*EXERCISE INSTRUCTIONS*. Only the pictures are to be dropped; return all other data below exactly.

--------------------------------

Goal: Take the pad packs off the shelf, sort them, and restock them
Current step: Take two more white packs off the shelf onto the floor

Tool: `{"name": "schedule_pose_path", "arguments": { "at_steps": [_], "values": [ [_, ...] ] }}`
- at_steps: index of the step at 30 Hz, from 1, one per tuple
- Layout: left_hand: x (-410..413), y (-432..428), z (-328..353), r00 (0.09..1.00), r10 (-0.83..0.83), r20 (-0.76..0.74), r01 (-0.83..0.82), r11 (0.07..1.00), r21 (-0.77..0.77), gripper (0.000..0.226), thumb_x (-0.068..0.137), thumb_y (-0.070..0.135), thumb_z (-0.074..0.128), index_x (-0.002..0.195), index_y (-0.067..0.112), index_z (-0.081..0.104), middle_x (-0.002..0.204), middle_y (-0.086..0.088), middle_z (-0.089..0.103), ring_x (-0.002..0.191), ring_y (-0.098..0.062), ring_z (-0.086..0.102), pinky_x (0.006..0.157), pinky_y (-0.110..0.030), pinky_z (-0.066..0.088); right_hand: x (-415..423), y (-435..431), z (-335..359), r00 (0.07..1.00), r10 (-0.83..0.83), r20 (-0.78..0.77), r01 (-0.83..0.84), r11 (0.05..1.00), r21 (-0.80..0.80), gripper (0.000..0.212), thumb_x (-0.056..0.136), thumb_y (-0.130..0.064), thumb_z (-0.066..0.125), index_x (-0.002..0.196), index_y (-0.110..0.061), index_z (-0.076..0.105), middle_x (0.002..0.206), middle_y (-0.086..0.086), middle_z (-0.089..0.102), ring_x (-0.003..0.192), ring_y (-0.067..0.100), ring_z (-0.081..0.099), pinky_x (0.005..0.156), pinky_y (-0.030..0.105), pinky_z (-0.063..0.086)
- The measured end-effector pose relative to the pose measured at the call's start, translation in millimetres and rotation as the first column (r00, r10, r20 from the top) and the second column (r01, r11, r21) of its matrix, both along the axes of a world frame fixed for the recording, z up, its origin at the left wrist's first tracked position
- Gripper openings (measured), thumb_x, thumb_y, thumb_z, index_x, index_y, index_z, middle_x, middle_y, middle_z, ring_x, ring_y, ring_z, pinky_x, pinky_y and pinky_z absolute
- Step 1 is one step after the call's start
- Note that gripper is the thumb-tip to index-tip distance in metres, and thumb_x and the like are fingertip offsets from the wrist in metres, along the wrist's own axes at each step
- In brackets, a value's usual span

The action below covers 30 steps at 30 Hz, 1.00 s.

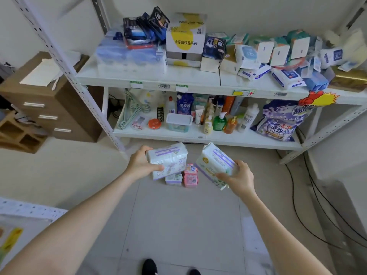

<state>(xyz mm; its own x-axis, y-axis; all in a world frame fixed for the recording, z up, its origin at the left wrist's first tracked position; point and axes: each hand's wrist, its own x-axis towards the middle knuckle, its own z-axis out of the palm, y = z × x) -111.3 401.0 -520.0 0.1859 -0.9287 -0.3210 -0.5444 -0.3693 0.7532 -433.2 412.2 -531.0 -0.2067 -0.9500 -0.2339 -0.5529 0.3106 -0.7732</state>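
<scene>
- Two white-and-purple pad packs are held above the floor, near the shelf [198,86]: the left hand [140,163] grips the left pack [168,161], the right hand [241,178] grips the right pack [215,163]
- Between them on the floor lie a small purple pack [174,179] and a pink pack [190,176]
- On the far upper level, a white box [185,32] reads "片仔癀饮品系列"
- On the lower level stands a lidded clear tub [179,122], contents unclear; to its right a bag [278,126] reads "DETERGENT"

Floor [178,215]: pink pack [190,177] + small lilac pack [174,179] side by side. Top shelf [139,74]: white/yellow box [185,36], jumbled packs [286,77].
</scene>
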Motion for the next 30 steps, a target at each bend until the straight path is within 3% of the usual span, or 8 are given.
{"name": "schedule_pose_path", "arguments": {
  "at_steps": [3,10,18,22,26,30],
  "values": [
    [23.7,-7.4,-34.5,1.0,-0.028,0.001,0.028,0.997,0.067,0.064,0.053,0.022,0.092,0.105,0.02,0.054,0.097,0.008,0.064,0.082,-0.001,0.057,0.058,-0.013,0.038,26.5,8.0,-39.0,1.0,-0.021,-0.006,0.022,0.998,0.051,0.058,0.061,-0.022,0.087,0.11,-0.015,0.058,0.102,-0.001,0.055,0.09,0.017,0.053,0.078,0.029,0.042],
    [68.8,-29.1,-147.2,0.995,-0.1,-0.019,0.101,0.977,0.185,0.062,0.053,0.024,0.091,0.104,0.021,0.055,0.099,0.007,0.063,0.09,-0.011,0.06,0.064,-0.02,0.044,79.3,30.9,-163.2,0.998,-0.008,-0.055,0.018,0.984,0.179,0.064,0.062,-0.02,0.086,0.118,-0.013,0.058,0.111,0.003,0.056,0.089,0.018,0.053,0.075,0.028,0.039],
    [83.9,-57.8,-323.8,0.991,-0.111,-0.071,0.125,0.963,0.237,0.064,0.053,0.02,0.092,0.106,0.02,0.056,0.102,0.005,0.063,0.094,-0.015,0.061,0.07,-0.023,0.048,107.9,20.6,-326.8,0.997,0.056,-0.061,-0.041,0.972,0.231,0.065,0.059,-0.016,0.088,0.117,-0.013,0.059,0.103,-0.007,0.05,0.08,0.012,0.052,0.063,0.017,0.036],
    [83.1,-66.3,-422.1,0.992,-0.094,-0.086,0.112,0.964,0.24,0.067,0.052,0.02,0.092,0.108,0.021,0.055,0.102,0.003,0.063,0.093,-0.016,0.061,0.07,-0.026,0.048,112.8,13.4,-417.4,0.992,0.09,-0.088,-0.066,0.967,0.247,0.068,0.059,-0.016,0.088,0.12,-0.011,0.058,0.104,-0.006,0.048,0.084,0.013,0.05,0.073,0.022,0.038],
    [82.2,-75.8,-511.9,0.987,-0.134,-0.093,0.152,0.962,0.229,0.066,0.052,0.019,0.093,0.106,0.022,0.055,0.1,0.005,0.064,0.09,-0.014,0.061,0.062,-0.02,0.044,111.2,9.0,-499.9,0.986,0.135,-0.101,-0.106,0.962,0.252,0.068,0.059,-0.017,0.089,0.12,-0.011,0.058,0.105,-0.007,0.047,0.084,0.011,0.048,0.068,0.012,0.031],
    [78.7,-86.6,-586.8,0.982,-0.163,-0.1,0.18,0.964,0.196,0.067,0.051,0.016,0.093,0.107,0.021,0.056,0.099,0.007,0.064,0.088,-0.012,0.061,0.066,-0.02,0.045,106.3,6.1,-571.1,0.981,0.169,-0.097,-0.141,0.96,0.244,0.069,0.057,-0.015,0.089,0.119,-0.01,0.059,0.106,-0.004,0.05,0.085,0.011,0.049,0.067,0.0,0.032]
  ]
}}
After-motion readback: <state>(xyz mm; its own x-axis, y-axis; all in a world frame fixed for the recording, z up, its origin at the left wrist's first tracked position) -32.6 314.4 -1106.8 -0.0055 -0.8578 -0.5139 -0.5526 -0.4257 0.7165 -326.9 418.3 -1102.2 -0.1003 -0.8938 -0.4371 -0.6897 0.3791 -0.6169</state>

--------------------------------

*REPLY*.
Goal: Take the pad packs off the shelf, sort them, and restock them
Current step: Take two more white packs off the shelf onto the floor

Tool: `{"name": "schedule_pose_path", "arguments": { "at_steps": [_], "values": [ [_, ...] ] }}`
- at_steps: index of the step at 30 Hz, from 1, one per tuple
- Layout: left_hand: x (-410..413), y (-432..428), z (-328..353), r00 (0.09..1.00), r10 (-0.83..0.83), r20 (-0.76..0.74), r01 (-0.83..0.82), r11 (0.07..1.00), r21 (-0.77..0.77), gripper (0.000..0.226), thumb_x (-0.068..0.137), thumb_y (-0.070..0.135), thumb_z (-0.074..0.128), index_x (-0.002..0.195), index_y (-0.067..0.112), index_z (-0.081..0.104), middle_x (-0.002..0.204), middle_y (-0.086..0.088), middle_z (-0.089..0.103), ring_x (-0.002..0.191), ring_y (-0.098..0.062), ring_z (-0.086..0.102), pinky_x (0.006..0.157), pinky_y (-0.110..0.030), pinky_z (-0.066..0.088); right_hand: x (-415..423), y (-435..431), z (-335..359), r00 (0.07..1.00), r10 (-0.83..0.83), r20 (-0.78..0.77), r01 (-0.83..0.84), r11 (0.05..1.00), r21 (-0.80..0.80), gripper (0.000..0.212), thumb_x (-0.056..0.136), thumb_y (-0.130..0.064), thumb_z (-0.066..0.125), index_x (-0.002..0.196), index_y (-0.110..0.061), index_z (-0.076..0.105), middle_x (0.002..0.206), middle_y (-0.086..0.086), middle_z (-0.089..0.102), ring_x (-0.003..0.192), ring_y (-0.067..0.100), ring_z (-0.081..0.099), pinky_x (0.005..0.156), pinky_y (-0.030..0.105), pinky_z (-0.063..0.086)
- The measured end-effector pose relative to the pose measured at the call's start, translation in millimetres and rotation as the first column (r00, r10, r20 from the top) and the second column (r01, r11, r21) of its matrix, both along the axes of a world frame fixed for the recording, z up, its origin at the left wrist's first tracked position
- Gripper openings (measured), thumb_x, thumb_y, thumb_z, index_x, index_y, index_z, middle_x, middle_y, middle_z, ring_x, ring_y, ring_z, pinky_x, pinky_y and pinky_z absolute
- Step 1 is one step after the call's start
- Note that gripper is the thumb-tip to index-tip distance in metres, and thumb_x and the like are fingertip offsets from the wrist in metres, along the wrist's own axes at each step
- In brackets, a value's usual span

The action below covers 30 steps at 30 Hz, 1.00 s.


<state>(xyz mm; its own x-axis, y-axis; all in a world frame fixed for the recording, z up, its origin at the left wrist's first tracked position; point and axes: each hand's wrist, its own x-axis towards the middle knuckle, its own z-axis out of the palm, y = z × x) -111.3 401.0 -520.0 0.1859 -0.9287 -0.3210 -0.5444 -0.3693 0.7532 -433.2 412.2 -531.0 -0.2067 -0.9500 -0.2339 -0.5529 0.3106 -0.7732</state>
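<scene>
- Two white-and-purple pad packs are held above the floor, near the shelf [198,86]: the left hand [140,163] grips the left pack [168,161], the right hand [241,178] grips the right pack [215,163]
- Between them on the floor lie a small purple pack [174,179] and a pink pack [190,176]
- On the far upper level, a white box [185,32] reads "片仔癀饮品系列"
- On the lower level stands a lidded clear tub [179,122], contents unclear; to its right a bag [278,126] reads "DETERGENT"

Floor [178,215]: pink pack [190,177] + small lilac pack [174,179] side by side. Top shelf [139,74]: white/yellow box [185,36], jumbled packs [286,77].
</scene>
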Motion for the next 30 steps, a target at each bend until the straight path is within 3% of the usual span, or 8 are given.
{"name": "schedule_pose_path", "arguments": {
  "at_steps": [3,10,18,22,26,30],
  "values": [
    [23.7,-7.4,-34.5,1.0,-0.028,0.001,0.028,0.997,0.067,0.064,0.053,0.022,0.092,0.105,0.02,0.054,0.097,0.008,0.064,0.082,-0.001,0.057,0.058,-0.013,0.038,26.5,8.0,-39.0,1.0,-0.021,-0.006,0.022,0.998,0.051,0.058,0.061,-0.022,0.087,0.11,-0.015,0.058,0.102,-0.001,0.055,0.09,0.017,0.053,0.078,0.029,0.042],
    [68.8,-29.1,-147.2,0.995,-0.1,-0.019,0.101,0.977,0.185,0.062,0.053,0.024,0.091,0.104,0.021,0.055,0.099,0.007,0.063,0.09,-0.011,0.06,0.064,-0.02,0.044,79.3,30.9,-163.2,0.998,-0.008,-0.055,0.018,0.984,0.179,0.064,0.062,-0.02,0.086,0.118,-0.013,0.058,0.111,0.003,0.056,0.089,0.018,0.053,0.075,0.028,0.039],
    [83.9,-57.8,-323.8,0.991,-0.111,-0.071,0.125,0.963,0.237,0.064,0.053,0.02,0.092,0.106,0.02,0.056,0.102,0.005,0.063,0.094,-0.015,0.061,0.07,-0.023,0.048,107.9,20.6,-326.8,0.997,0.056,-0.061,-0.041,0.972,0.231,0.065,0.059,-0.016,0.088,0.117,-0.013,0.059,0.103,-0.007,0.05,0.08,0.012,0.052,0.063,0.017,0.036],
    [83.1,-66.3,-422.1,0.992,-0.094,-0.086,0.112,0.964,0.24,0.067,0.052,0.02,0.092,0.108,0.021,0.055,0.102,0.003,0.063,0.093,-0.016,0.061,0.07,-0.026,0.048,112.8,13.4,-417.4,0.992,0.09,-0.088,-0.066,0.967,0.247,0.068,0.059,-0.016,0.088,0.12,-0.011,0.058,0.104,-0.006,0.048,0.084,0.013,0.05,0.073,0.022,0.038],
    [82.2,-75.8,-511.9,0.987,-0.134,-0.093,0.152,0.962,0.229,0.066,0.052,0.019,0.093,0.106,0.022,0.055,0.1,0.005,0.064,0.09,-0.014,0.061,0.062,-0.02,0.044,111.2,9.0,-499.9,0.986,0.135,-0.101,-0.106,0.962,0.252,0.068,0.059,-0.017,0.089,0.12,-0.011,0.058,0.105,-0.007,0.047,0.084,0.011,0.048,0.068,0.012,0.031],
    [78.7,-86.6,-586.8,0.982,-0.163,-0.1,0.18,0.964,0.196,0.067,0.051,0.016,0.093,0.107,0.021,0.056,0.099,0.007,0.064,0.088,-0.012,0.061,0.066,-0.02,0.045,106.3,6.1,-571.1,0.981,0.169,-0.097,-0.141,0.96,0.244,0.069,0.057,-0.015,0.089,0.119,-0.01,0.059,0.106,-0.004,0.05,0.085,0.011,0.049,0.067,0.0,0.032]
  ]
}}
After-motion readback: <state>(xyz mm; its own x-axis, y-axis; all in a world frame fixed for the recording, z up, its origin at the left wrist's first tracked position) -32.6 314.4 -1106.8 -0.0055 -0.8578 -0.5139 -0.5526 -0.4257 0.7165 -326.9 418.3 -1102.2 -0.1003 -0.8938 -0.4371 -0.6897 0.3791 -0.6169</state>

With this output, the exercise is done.